M. Picotte: Oui, prenons un exemple concret pour bien illustrer ça. D'abord, c'est la municipalité annexante qui fait son règlement. Elle fait son règlement. Elle part avec son règlement et s'en va à la municipalité voisine et elle dit: Voici, on a fait un règlement pour s'approprier telle chose et on vous offre 10 000 $. Le règlement, il est fait, là. Les deux municipalités ne sont pas dans le coup pour faire le règlement au point de départ. Et ce n'est que par la suite qu'intervient un accord. La municipalité annexante a fait son règlement, elle s'en va là et elle dit: On a décidé de vous offrir 10 000 $, est-ce que ça fait votre affaire? La municipalité dit: Oui. Là, il n'y a plus de problème. C'est clair, net et précis. Mais le règlement est fait et la municipalité annexante, uniquement, part, s'en va voir l'autre municipalité et dit: On vous offre 10 000 $ et l'autre dit: Ce n'est pas 10 000 $, c'est 15 000 $; sinon on n'en parie plus, on ne discute plus, on ne veut plus rien savoir. Donc, là, elles vont discuter. Peut-être bien qu'elles vont arriver à 12 500 $. Là, elles font un accord, mais, à ce moment-là, il y a un problème, parce qu'il y a un règlement fait par une municipalité qui est l'annexante qui parie de 10 000 $, il y a une entente qui fait que c'est 12 500 $ et que, là, elle va verser 12 500 $. Et là il y a un citoyen quelque part qui dit: Qu'est-ce que ça veut dire que, dans votre règlement, vous autres, vous avez marqué 10 000 $ et que vous avez payé 12 500 $? Vous avez donné 2500 $ de plus. Alors, on va se retourner et on va dire: Oui, mais on a signé un accord avec l'autre municipalité. On n'était pas tout seuls là-dedans, on a signé un accord avec l'autre municipalité qui évaluait ça à 12 500 $ et on a dit: Oui, compte tenu des faits qu'on nous a fait valoir, 12 500 $, c'est raisonnable. Alors, là, automatiquement, il y a un citoyen qui conteste et là on se retrouve devant la cour. Et là il y a quelqu'un qui va nous dire: À cause d'un jugement de cour, venez préciser, corriger votre loi. Parce qu'il y a deux choses. C'est la municipalité annexante qui fait son règlement.

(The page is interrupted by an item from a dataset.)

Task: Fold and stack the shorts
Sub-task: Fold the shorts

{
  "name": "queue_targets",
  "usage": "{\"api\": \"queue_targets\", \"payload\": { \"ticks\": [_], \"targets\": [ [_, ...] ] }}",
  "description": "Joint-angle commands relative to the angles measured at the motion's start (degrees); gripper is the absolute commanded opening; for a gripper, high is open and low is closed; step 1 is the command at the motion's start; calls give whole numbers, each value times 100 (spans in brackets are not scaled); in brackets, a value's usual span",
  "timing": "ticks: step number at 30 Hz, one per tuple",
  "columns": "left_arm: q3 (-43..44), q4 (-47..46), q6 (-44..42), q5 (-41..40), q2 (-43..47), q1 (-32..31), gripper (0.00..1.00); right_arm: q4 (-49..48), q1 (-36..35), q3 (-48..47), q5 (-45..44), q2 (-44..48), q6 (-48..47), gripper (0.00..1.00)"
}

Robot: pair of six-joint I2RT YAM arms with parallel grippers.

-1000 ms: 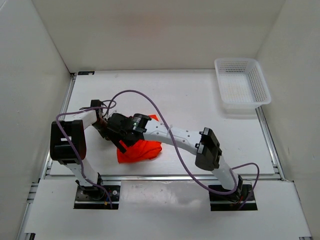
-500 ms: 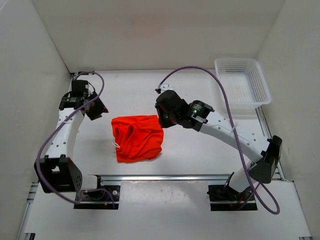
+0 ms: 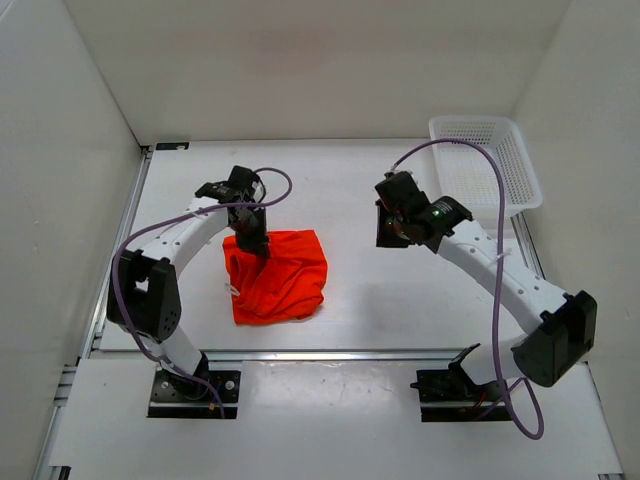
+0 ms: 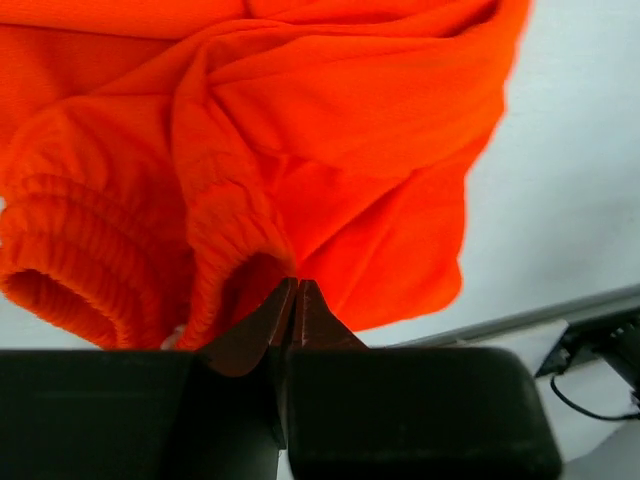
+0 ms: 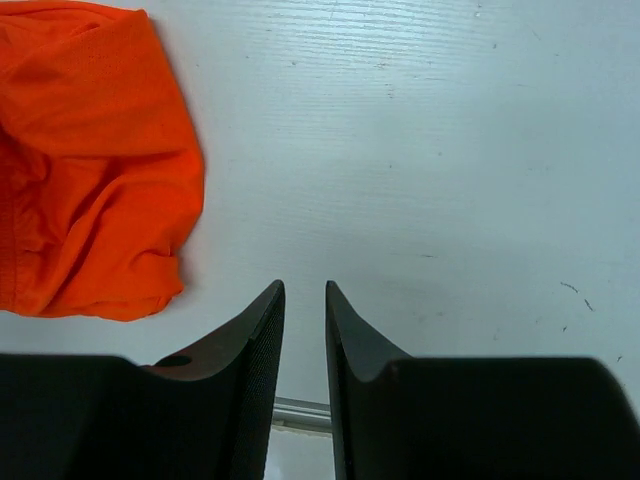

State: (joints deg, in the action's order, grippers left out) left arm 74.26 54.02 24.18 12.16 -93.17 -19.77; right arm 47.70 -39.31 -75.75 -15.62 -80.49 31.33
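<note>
Your left gripper (image 4: 293,292) has its fingers pressed tip to tip against a fold of the shorts (image 3: 285,275), and you cannot tell whether any cloth is caught between them. Your right gripper (image 5: 305,290) shows only a narrow slit between its fingers, holds nothing and hangs above bare table (image 3: 400,290). The shorts lie bunched left of centre on the white table inside white walls (image 3: 300,60), and you have open surface between their right edge and the mesh basket (image 3: 485,165) in the far right corner.

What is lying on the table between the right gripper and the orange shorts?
Nothing. Only bare white table separates the right gripper from the shorts, as the top view and the right wrist view both show.
</note>
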Motion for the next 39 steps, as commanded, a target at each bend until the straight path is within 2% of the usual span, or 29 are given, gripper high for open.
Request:
{"api": "queue_targets", "payload": {
  "ticks": [1, 3, 8, 15, 20, 21, 23, 24, 25, 26, 27, 28, 33, 39],
  "targets": [
    [-16, -32, -45, -485, 185, 95, 14, 20, 81, 139, 94, 279, -22, 28],
    [-95, -32, 7, -873, 185, 227, 14, 72, 81, 200, 94, 279, -22, 28],
    [-675, -295, 60, -980, 185, 825, 14, 72, 134, 253, 147, 332, -22, 28],
    [-860, -586, 60, -891, -342, 940, 13, 72, 134, 306, 94, 332, -22, 28],
    [-800, -586, 60, -944, -395, 993, 13, 186, 134, 306, 41, 385, -22, 28],
    [-738, -525, -1, -874, -334, 993, 16, 187, 134, 245, -20, 385, -22, 30],
    [-624, -332, -54, -794, 8, 1045, 25, 257, 134, 157, -73, 437, -22, 51],
    [-414, -226, -106, -794, 148, 1045, 38, 327, 134, 87, -169, 490, -22, 67],
    [-273, -95, -107, -847, 411, 1045, 47, 388, 134, 86, -231, 560, 39, 91],
    [-106, 220, -107, -952, 535, 1115, 58, 389, 204, 17, -388, 639, 92, 99],
    [226, 388, -168, -1031, 641, 1168, 83, 476, 283, -45, -468, 640, 92, 100],
    [403, 547, -221, -1119, 737, 1168, 89, 477, 336, -46, -538, 744, 92, 100],
    [1327, 1242, -335, -1357, 1388, 1598, 93, 530, 854, 226, -1012, 1359, 215, 100],
    [1311, 699, -213, -838, 2651, 1722, 93, 530, 1557, 666, -1725, 2124, 215, 100]
  ]
}}
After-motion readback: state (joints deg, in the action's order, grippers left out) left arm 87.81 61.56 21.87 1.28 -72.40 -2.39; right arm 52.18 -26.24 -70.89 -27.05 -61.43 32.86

La Présidente (Mme Bélanger): M. le député de Dubuc.

M. Picotte: C'est comme ça.

M. Morin: Mme la Présidente, c'est parce que, lorsqu'il y a un règlement - avant d'aborder l'aspect, là, d'un accord entre les municipalités - vous avez déjà donné votre avis. Et votre avis, lui, afin d'approuver, c'est sur le règlement. Alors, comment pouvez-vous arriver, alors que le ministre a donné son avis sur le règlement, et dire après que, s'il n'y a pas concordance entre l'accord et le règlement, c'est l'accord qui prime, alors que vous, ce n'est pas sur l'accord que vous donnez votre avis, c'est sur le règlement? Comment pouvez-vous, dans un article plus loin, dire que c'est l'accord, que vous ne connaissez pas, qui prime sur le règlement que vous avez approuvé?

M. Picotte: Oui, mais, c'est ça, là. Moi, quand la municipalité annexante me présente son règlement et qu'elle dit: On a l'intention d'offrir 10 000 $, je regarde ça et je dis: Je suis d'accord avec ça, offrez 10 000 $. Ce n'est que par la suite qu'elle entre en discussion avec l'autre municipalité et que là elles font un accord. Je ne peux pas présumer de ça, moi, que l'autre va l'accepter automatiquement les deux yeux fermés et dire: Oui, c'est ça qu'on prend et ça nous fait plaisir. Je ne peux pas savoir, au point de départ, quand quelqu'un me dit: On va offrir 10 000 $, que ça va être agréé en plus ou en moins. Ça pourrait être 7500 $.

M. Morin: Je comprends, M. le ministre, mais supposons que...

M. Picotte: C'est pour ça qu'on leur dit: Une fois que vous avez fait un accord, il faut sanctionner ça.

M. Morin: Supposons que l'accord viendrait totalement à rencontre de l'objet du règlement sur lequel vous vous êtes prononcé, comment pouvez-vous dire que c'est l'accord qui va primer?

M. Picotte: Là, s'il y a trop de différence, on va aller en consultation avec les citoyens, ça n'a pas de bon sens. J'ordonne une consultation.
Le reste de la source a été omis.